■ Input material ■
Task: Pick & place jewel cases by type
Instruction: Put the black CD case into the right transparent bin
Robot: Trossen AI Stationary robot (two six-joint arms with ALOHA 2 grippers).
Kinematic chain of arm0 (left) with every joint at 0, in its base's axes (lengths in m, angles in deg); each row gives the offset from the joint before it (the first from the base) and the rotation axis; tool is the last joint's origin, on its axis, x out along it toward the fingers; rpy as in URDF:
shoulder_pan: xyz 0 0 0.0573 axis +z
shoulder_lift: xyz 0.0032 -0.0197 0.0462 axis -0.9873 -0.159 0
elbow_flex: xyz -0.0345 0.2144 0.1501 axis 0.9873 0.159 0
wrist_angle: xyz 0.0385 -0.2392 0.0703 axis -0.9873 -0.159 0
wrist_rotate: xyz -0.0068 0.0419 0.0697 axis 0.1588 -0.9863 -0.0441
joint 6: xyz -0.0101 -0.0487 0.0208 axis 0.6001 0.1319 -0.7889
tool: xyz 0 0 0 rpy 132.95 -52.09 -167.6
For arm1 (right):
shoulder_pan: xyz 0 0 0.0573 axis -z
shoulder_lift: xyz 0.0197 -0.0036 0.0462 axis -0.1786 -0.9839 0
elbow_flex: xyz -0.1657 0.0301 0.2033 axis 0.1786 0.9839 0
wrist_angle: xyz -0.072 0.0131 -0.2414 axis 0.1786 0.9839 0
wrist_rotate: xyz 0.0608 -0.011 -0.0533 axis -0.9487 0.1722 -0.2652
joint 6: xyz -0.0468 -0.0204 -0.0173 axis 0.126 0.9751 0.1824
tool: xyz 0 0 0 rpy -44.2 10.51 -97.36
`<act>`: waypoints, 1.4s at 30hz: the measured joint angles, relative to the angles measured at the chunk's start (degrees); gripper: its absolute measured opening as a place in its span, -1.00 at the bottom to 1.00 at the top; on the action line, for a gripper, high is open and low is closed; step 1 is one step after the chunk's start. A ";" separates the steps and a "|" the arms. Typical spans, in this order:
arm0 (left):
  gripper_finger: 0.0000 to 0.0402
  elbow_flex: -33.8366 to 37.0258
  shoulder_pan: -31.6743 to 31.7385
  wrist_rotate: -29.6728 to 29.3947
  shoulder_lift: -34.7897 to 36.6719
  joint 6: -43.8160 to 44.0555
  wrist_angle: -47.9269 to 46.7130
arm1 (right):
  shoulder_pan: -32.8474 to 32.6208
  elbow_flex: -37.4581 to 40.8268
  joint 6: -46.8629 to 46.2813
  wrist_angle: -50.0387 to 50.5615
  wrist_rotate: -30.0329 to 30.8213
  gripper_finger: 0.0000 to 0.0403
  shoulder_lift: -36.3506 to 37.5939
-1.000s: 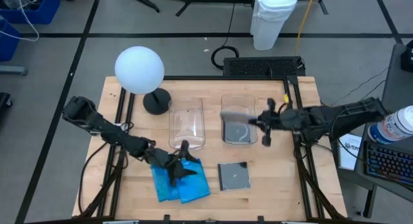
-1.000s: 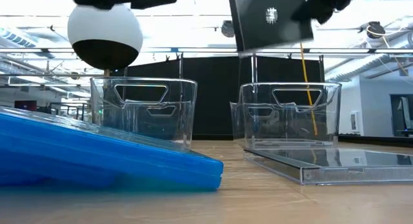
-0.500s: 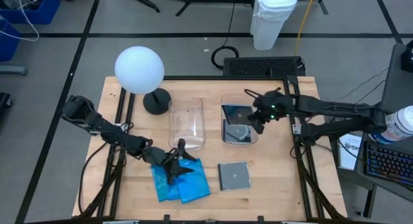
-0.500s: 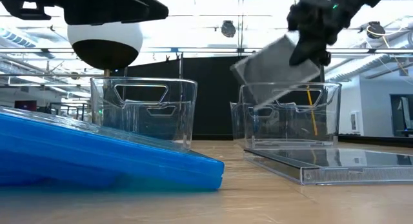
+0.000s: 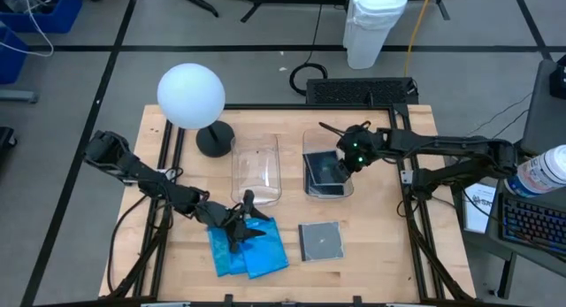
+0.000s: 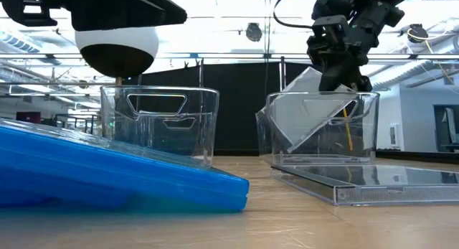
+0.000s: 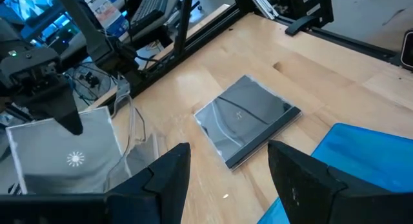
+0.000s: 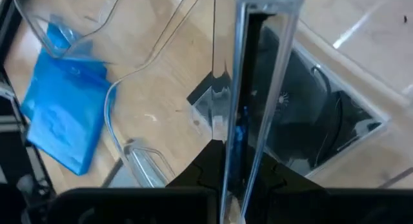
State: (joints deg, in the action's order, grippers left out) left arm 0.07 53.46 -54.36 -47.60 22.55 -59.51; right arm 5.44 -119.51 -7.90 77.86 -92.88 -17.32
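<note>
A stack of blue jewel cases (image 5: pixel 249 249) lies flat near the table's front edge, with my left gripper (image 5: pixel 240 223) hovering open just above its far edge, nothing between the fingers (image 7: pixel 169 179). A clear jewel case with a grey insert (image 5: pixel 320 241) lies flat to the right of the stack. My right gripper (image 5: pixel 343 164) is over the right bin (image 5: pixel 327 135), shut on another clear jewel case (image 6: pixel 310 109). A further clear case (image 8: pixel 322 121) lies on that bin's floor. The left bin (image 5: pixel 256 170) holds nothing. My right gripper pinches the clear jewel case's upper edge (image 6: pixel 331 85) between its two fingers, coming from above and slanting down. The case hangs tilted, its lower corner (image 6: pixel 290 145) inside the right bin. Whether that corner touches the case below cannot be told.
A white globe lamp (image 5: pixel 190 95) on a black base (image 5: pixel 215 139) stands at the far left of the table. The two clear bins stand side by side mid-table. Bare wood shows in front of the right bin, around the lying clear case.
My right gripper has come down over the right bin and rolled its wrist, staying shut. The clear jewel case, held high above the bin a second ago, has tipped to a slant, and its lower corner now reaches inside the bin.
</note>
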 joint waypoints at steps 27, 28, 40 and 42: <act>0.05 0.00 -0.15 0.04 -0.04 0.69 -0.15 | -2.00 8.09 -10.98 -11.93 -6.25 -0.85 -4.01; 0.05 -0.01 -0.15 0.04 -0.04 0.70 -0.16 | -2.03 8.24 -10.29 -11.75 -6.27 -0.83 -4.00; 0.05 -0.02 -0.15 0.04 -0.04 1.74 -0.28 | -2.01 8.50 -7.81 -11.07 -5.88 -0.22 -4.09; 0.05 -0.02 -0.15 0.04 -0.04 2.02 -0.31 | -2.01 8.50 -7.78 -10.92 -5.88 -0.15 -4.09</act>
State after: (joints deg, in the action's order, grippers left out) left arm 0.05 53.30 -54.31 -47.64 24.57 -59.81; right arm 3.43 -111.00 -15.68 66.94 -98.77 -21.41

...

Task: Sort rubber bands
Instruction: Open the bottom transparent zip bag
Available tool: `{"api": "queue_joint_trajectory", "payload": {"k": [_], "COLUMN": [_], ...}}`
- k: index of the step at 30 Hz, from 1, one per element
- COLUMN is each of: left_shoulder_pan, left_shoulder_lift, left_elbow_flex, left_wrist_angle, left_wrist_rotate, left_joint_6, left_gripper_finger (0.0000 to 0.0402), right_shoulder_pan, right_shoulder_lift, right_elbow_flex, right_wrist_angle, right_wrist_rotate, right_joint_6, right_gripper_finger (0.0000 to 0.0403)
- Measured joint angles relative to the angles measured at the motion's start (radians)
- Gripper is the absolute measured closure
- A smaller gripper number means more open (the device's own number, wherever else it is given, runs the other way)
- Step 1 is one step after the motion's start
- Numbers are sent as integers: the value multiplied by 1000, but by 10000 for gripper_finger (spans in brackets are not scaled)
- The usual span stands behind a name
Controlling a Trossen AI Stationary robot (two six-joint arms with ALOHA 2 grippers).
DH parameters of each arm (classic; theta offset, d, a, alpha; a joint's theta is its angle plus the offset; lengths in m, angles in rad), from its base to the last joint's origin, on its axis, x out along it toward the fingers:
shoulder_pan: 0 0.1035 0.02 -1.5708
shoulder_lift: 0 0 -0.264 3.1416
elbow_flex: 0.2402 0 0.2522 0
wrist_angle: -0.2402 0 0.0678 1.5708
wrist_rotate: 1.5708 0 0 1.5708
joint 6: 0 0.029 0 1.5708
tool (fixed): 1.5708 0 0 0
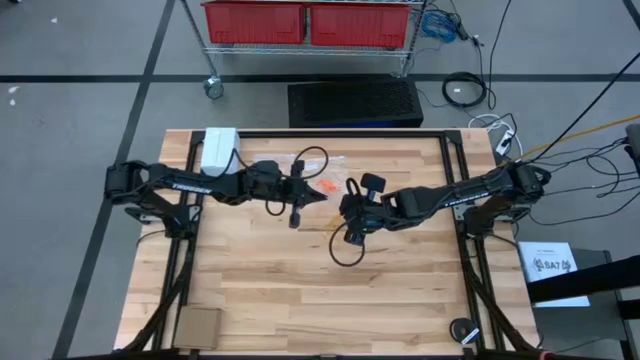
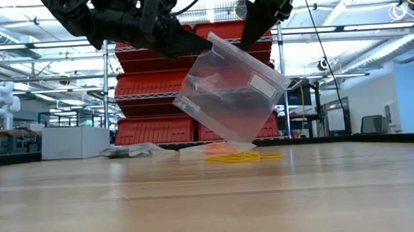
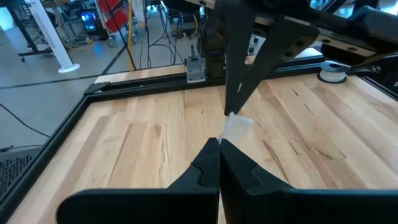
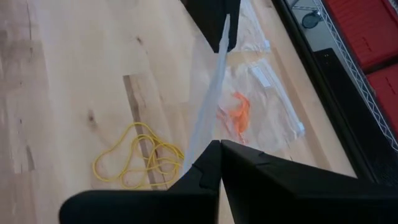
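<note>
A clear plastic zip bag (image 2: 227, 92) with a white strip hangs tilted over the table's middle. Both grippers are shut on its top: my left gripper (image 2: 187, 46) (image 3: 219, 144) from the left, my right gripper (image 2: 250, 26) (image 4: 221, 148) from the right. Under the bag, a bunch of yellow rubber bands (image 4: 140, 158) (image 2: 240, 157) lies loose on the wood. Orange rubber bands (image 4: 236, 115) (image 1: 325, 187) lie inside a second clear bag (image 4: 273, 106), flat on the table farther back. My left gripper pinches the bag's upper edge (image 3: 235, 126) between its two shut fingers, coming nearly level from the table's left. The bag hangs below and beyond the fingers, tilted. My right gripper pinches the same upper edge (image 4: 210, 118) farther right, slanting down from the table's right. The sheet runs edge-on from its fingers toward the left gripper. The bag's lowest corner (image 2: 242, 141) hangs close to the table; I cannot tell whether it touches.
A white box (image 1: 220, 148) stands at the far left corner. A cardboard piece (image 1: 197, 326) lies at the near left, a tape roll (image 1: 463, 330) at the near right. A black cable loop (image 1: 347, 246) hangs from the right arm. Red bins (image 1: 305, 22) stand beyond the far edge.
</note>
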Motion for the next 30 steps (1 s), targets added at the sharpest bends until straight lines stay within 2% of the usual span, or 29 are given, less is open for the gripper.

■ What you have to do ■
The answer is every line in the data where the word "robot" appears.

■ Solved problem ■
Robot: Trossen AI Stationary robot (two six-joint arms with ALOHA 2 grippers).
Controlling a Trossen AI Stationary robot (two six-joint arms with ALOHA 2 grippers).

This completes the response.